When you reach the line in the data below that contains "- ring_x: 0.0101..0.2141", please start repeating lines exactly, and stop after the line that contains "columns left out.", repeating nothing else.

(Supplied data begins)

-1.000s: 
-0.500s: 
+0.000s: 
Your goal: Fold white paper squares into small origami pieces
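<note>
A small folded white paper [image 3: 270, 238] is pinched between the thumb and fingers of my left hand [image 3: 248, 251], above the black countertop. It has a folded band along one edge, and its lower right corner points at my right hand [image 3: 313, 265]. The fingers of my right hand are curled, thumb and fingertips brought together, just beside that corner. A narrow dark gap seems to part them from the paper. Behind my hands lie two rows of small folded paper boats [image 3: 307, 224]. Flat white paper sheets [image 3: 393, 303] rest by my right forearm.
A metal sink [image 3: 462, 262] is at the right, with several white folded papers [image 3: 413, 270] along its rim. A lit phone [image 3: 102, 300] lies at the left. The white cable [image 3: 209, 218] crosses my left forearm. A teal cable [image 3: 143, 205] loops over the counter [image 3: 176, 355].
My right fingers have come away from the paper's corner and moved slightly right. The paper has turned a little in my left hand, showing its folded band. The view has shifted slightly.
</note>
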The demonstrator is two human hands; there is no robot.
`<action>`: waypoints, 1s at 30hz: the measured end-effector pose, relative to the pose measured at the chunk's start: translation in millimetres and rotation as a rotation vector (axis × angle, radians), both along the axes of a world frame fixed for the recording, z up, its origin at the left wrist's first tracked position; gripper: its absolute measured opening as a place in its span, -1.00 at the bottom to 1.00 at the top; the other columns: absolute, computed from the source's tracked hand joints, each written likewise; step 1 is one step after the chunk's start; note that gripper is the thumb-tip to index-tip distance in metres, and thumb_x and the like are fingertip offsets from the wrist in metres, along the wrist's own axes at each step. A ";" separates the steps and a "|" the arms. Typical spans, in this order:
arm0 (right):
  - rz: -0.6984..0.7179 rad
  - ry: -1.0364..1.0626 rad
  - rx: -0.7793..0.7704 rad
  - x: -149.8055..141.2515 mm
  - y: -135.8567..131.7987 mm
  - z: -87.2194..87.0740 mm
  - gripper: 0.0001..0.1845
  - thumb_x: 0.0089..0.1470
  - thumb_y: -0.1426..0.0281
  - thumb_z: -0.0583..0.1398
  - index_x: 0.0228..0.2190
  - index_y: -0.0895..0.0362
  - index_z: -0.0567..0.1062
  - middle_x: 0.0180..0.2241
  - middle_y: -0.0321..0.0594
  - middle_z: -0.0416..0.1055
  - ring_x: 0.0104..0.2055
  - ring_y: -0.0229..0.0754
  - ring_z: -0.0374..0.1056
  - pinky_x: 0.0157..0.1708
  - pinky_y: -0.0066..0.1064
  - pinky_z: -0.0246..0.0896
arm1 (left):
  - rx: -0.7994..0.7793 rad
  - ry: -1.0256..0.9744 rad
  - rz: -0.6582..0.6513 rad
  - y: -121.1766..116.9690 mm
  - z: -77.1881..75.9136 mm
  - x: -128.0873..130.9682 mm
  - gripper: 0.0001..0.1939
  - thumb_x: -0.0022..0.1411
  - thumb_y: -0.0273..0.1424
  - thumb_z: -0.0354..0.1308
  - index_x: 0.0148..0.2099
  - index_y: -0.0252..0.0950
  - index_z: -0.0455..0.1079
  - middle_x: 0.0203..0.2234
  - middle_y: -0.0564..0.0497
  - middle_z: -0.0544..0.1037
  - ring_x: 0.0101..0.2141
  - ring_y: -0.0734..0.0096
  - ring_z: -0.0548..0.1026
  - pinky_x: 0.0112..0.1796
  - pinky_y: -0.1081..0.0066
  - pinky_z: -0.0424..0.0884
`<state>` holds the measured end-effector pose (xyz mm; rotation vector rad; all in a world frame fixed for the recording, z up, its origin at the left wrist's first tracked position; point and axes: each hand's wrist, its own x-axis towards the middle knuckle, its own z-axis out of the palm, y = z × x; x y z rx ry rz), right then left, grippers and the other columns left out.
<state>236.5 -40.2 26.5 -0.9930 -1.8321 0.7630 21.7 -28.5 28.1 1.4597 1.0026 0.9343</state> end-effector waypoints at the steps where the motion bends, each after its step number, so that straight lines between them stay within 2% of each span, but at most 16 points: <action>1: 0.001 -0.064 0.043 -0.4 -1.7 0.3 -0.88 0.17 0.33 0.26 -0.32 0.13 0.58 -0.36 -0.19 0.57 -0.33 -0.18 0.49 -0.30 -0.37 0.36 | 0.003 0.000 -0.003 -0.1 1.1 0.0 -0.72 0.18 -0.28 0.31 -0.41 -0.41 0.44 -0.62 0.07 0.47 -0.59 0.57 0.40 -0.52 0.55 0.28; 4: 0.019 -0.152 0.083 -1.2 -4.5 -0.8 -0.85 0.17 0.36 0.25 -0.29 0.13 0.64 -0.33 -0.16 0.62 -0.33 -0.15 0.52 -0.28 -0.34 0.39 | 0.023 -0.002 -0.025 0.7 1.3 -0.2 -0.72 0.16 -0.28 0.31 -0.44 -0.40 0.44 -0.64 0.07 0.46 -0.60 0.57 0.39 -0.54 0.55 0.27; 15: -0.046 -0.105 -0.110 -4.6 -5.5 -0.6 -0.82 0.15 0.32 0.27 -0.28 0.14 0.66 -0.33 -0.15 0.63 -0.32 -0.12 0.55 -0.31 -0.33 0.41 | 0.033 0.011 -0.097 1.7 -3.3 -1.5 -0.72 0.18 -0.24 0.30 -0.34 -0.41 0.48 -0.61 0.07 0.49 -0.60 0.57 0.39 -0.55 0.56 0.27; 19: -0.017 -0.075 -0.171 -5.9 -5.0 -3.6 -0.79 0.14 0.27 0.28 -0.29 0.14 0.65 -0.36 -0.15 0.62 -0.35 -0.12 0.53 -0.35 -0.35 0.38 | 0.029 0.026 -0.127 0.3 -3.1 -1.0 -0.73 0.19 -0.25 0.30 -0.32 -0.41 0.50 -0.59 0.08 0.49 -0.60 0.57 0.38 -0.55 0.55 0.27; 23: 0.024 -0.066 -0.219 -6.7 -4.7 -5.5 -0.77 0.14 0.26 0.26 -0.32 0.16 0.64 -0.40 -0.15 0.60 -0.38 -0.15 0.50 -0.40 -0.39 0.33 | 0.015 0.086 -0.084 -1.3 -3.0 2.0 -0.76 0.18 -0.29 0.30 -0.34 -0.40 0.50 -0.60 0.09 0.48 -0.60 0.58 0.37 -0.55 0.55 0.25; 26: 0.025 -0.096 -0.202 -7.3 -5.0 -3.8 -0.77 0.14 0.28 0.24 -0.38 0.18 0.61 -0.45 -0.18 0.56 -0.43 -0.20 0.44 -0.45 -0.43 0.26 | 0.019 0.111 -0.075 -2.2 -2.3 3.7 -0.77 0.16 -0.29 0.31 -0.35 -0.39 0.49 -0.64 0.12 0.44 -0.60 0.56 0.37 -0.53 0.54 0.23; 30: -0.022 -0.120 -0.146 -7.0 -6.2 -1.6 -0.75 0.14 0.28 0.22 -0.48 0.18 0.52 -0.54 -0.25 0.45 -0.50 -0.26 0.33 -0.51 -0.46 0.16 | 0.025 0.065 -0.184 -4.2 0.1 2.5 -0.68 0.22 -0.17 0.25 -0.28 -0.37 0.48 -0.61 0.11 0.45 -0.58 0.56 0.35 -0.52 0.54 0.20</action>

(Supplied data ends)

--- Answer for the task ---
  - ring_x: 0.0101..0.2141
  - ring_y: -0.0734..0.0096
  - ring_z: -0.0548..0.1026
  - pinky_x: 0.0112..0.1796
  - pinky_y: -0.1081..0.0066
  - pinky_z: -0.0424..0.0884
`<state>` holds the measured end-effector pose (xyz mm; rotation vector rad; all in a world frame fixed for the recording, z up, its origin at the left wrist's first tracked position; point and axes: each hand's wrist, its own x-axis towards the middle knuckle, its own z-axis out of the palm, y = z × x; x y z rx ry rz), right then left, grippers and the other columns left out.

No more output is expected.